Closed HYDesmondLiu closed 2 years ago
Hi Desmond, thank you for trying Beobench and sharing the error!
It is hard to tell exactly why you get this error, my first guess would be that the your docker system may not quite be fully setup. Did you follow the Linux post-installation steps described here: https://beobench.readthedocs.io/en/latest/guides/installation_linux.html?
From that page, there would be two potential ways that might fix your docker permission issue:
- Always use sudo in front of beobench commands to grant the relevant privileges required for docker (note that this has not been tested)
- Recommended: follow the official post-installation steps to manage docker as a non-root user to enable running docker without sudo. As the linked documentation points out, this carries a certain security risk.
Did you try either of them?
Let me know if that helps or if you have any other questions/problems!
EDIT: I also just noticed that the output seems to indicate that you set the environment name config to be MixedUseFanFCU-v0
, but the gym framework is set to sinergym. MixedUseFanFCU-v0
is an energym environment, I recommend changing the environment to a sinergym one like Eplus-5Zone-hot-continuous-v1
. So for example having in your config.yaml
file (Note that this issue is separate from the bug you shared):
env:
# gym framework from which we want use an environment
gym: sinergym
# gym-specific environment configuration
config:
# sinergym environment name
name: Eplus-5Zone-hot-continuous-v1
# whether to normalise observations
normalize: True
@rdnfn Thank you for the prompt reply. Previously indeed I was not in the docker user group. However, after being added to the group. I got another error.
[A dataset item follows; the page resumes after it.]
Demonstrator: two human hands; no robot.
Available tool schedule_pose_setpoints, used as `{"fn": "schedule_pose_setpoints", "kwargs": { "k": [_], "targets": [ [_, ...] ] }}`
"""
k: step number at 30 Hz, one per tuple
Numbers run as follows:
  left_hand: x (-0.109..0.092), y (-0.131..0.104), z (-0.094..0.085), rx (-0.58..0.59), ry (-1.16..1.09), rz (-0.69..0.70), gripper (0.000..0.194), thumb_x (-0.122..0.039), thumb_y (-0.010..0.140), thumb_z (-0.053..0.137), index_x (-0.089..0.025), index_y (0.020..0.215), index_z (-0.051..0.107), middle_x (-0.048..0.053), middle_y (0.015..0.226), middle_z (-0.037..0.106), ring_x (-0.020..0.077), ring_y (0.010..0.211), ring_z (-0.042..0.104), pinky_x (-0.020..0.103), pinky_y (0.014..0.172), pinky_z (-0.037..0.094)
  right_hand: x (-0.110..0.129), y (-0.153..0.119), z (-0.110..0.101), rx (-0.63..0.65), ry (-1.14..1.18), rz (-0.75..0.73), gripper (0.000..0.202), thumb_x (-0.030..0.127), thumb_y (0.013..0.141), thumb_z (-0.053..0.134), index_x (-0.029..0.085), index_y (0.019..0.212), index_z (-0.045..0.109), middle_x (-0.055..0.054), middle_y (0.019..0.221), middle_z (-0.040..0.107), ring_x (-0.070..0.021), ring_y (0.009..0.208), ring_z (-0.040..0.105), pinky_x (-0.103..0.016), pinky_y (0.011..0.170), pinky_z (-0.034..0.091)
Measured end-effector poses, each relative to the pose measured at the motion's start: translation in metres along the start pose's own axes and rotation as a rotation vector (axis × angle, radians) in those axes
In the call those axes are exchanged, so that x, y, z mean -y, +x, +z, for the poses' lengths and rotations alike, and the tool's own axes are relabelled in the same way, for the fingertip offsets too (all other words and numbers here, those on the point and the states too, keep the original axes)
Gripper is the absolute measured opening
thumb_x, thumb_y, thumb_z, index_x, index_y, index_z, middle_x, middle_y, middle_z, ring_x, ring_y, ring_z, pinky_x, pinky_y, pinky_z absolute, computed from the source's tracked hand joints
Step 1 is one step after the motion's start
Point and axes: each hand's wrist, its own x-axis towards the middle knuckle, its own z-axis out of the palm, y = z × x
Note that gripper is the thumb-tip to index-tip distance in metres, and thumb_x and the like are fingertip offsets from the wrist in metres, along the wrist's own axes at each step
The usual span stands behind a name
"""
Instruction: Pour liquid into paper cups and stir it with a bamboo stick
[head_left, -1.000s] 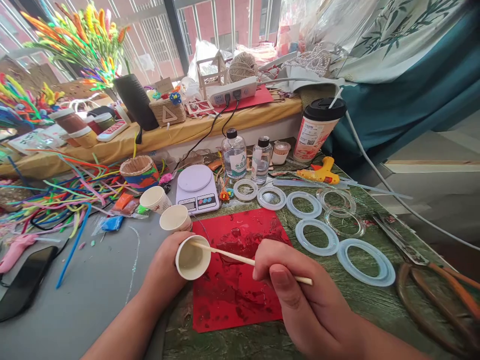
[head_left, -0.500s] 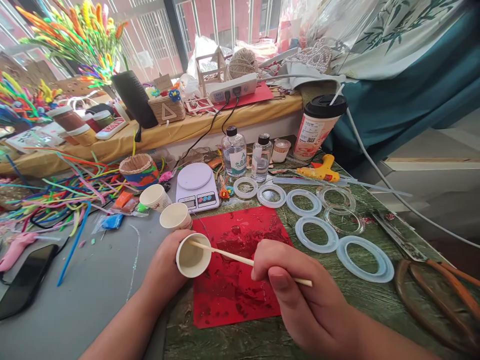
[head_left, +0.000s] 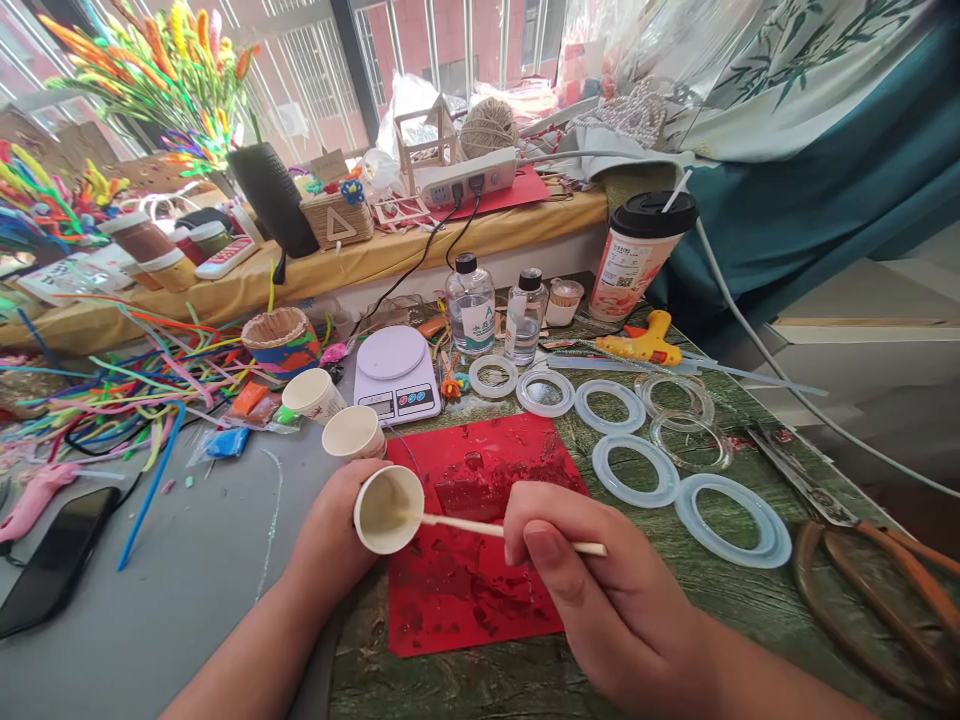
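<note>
My left hand (head_left: 334,525) is wrapped round a white paper cup (head_left: 388,510), its mouth tilted toward me. Pinched in my right hand (head_left: 585,570) is a thin wooden stick (head_left: 472,525), whose far end reaches inside the cup. What lies at the cup's bottom is hard to make out. Beneath both hands is a red sheet (head_left: 480,600) with dark, shiny smears. Two more paper cups (head_left: 354,435) stand just behind the held one. To the right lie several translucent ring moulds (head_left: 634,470) and clear rings (head_left: 691,440).
A kitchen scale (head_left: 396,375), two clear bottles (head_left: 471,310) and a lidded drink cup (head_left: 637,260) stand at the back. A yellow glue gun (head_left: 645,340) lies near them. Large scissors (head_left: 862,580) rest at right. Pipe cleaners (head_left: 142,370) and a phone (head_left: 56,560) are on the left.
The stick's tip has shifted from the cup's upper left toward its right side, and the stick lies more level. The left hand and cup stay nearly still.
</note>
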Motion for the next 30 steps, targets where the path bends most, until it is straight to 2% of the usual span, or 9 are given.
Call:
{"fn": "schedule_pose_setpoints", "kwargs": {
  "k": [3, 8, 11, 17, 20, 23, 30],
  "targets": [
    [0.000, 0.000, 0.000, 0.003, 0.004, -0.017, 0.029, -0.040, 0.083, 0.071, -0.024, 0.104, 0.083, 0.008, 0.104, 0.089, 0.0281, 0.093, 0.084, 0.037, 0.084, 0.069, 0.001, 0.001, 0.000, 0.018, 0.002, -0.031, 0.030, 0.036, 0.124, 0.041, 0.026, 0.101, 0.058, 0.005, 0.078, 0.055, -0.0101, 0.066, 0.051, -0.022, 0.061, 0.043],
    [-0.006, 0.004, -0.002, 0.060, -0.023, -0.032, 0.022, -0.039, 0.085, 0.070, -0.024, 0.096, 0.082, 0.007, 0.100, 0.088, 0.0268, 0.090, 0.083, 0.034, 0.081, 0.068, 0.000, -0.001, -0.001, 0.032, -0.001, -0.059, 0.028, 0.036, 0.124, 0.040, 0.026, 0.104, 0.057, 0.005, 0.079, 0.055, -0.0101, 0.066, 0.051, -0.023, 0.062, 0.044],
    [-0.008, 0.004, -0.003, 0.083, -0.021, -0.044, 0.020, -0.038, 0.086, 0.069, -0.024, 0.095, 0.081, 0.007, 0.099, 0.088, 0.0266, 0.089, 0.083, 0.034, 0.079, 0.068, 0.001, -0.002, -0.002, 0.051, -0.019, -0.064, 0.030, 0.036, 0.124, 0.041, 0.025, 0.100, 0.056, 0.004, 0.078, 0.053, -0.0104, 0.066, 0.051, -0.023, 0.061, 0.043],
    [0.003, 0.000, -0.001, 0.023, 0.000, -0.052, 0.031, -0.044, 0.082, 0.072, -0.025, 0.105, 0.081, 0.008, 0.107, 0.089, 0.0288, 0.097, 0.084, 0.036, 0.086, 0.069, 0.000, 0.001, -0.001, 0.061, 0.010, -0.050, 0.033, 0.036, 0.122, 0.043, 0.023, 0.095, 0.058, 0.002, 0.080, 0.056, -0.0121, 0.067, 0.052, -0.027, 0.063, 0.044],
    [0.009, 0.001, -0.001, -0.024, 0.013, -0.048, 0.037, -0.049, 0.078, 0.074, -0.025, 0.106, 0.080, 0.007, 0.105, 0.089, 0.0286, 0.093, 0.084, 0.035, 0.084, 0.069, -0.001, 0.001, -0.001, 0.038, 0.091, -0.007, 0.035, 0.037, 0.121, 0.047, 0.023, 0.091, 0.059, 0.002, 0.078, 0.056, -0.0123, 0.066, 0.052, -0.027, 0.062, 0.044],
    [0.010, 0.004, -0.002, 0.007, 0.032, -0.050, 0.035, -0.050, 0.078, 0.071, -0.026, 0.104, 0.080, 0.007, 0.104, 0.089, 0.0281, 0.091, 0.083, 0.034, 0.081, 0.068, -0.002, 0.002, -0.001, -0.031, 0.073, -0.020, 0.033, 0.034, 0.119, 0.049, 0.023, 0.089, 0.058, 0.002, 0.079, 0.057, -0.0128, 0.068, 0.053, -0.027, 0.065, 0.045],
    [0.005, 0.010, -0.004, 0.081, 0.059, -0.112, 0.036, -0.053, 0.077, 0.070, -0.026, 0.099, 0.081, 0.007, 0.103, 0.090, 0.0286, 0.090, 0.084, 0.034, 0.081, 0.067, -0.004, 0.005, -0.002, -0.012, 0.056, -0.042, 0.034, 0.034, 0.118, 0.051, 0.024, 0.086, 0.054, 0.002, 0.079, 0.057, -0.0121, 0.067, 0.054, -0.027, 0.066, 0.047]
  ]
}}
And, I use the same agent.py
and config.yaml
as the examples provided in the readme page. The env. name is Eplus-5Zone-hot-continuous-v1
. I am not sure where that environment is set.
@HYDesmondLiu Glad to hear that the first error is fixed.
And you're absolutely right, the wrong env name in the log is not your fault but rather a bug in the logging code in Beobench (wouldn't affect your experiment itself though). Sorry about the confusion. I fixed it already in the dev/general
branch and that fix will be added in the next release.
About the docker unkown shorthand flag
error: I am having a difficult time to reproduce it. Would you be able to share your docker version? You can find out with the command docker --version
. Thanks!
@rdnfn
Thanks for the prompt reply.
My docker version is listed below:
Docker version 19.03.12, build 48a66213fe
Thanks for your patience and sharing the version! Good news, I have been able to reproduce the error now and I also hopefully have been able to fix it. Please update to the latest (new) Beobench version (v0.5.2) using pip install beobench --upgrade
. Let me know if this update resolved your problem!
Background: The problem appears to be that your version of docker (v19.03) does not support the docker buildx
subcommand of docker that Beobench (v0.5.1) uses by default to build experiment container images. This problem is not very easily visible because for some reason it gets hidden behind this unknown flag
error (see output below). As buildx is not required for all use-cases, I have disabled it now where possible (if not on ARM64 architecture).
For future reference, output from the tests I ran:
/ # docker --version
Docker version 19.03.15, build 99e3ed8
/ # docker buildx build
docker: 'buildx' is not a docker command.
See 'docker --help'
/ # docker buildx build -t
unknown shorthand flag: 't' in -t
See 'docker --help'.
Usage: docker [OPTIONS] COMMAND
A self-sufficient runtime for containers
Options:
--config string Location of client config files (default "/root/.docker")
<more help output>
Run inside the following test container docker run -it --entrypoint /bin/sh docker:19.03-dind
Hi @rdnfn,
Thanks for the quick fix, after upgrading to beobench v0.5.2
, while running the same command beobench run --config config.yaml
. I have got another error as shown in the snapshot below, something problems related to pip install.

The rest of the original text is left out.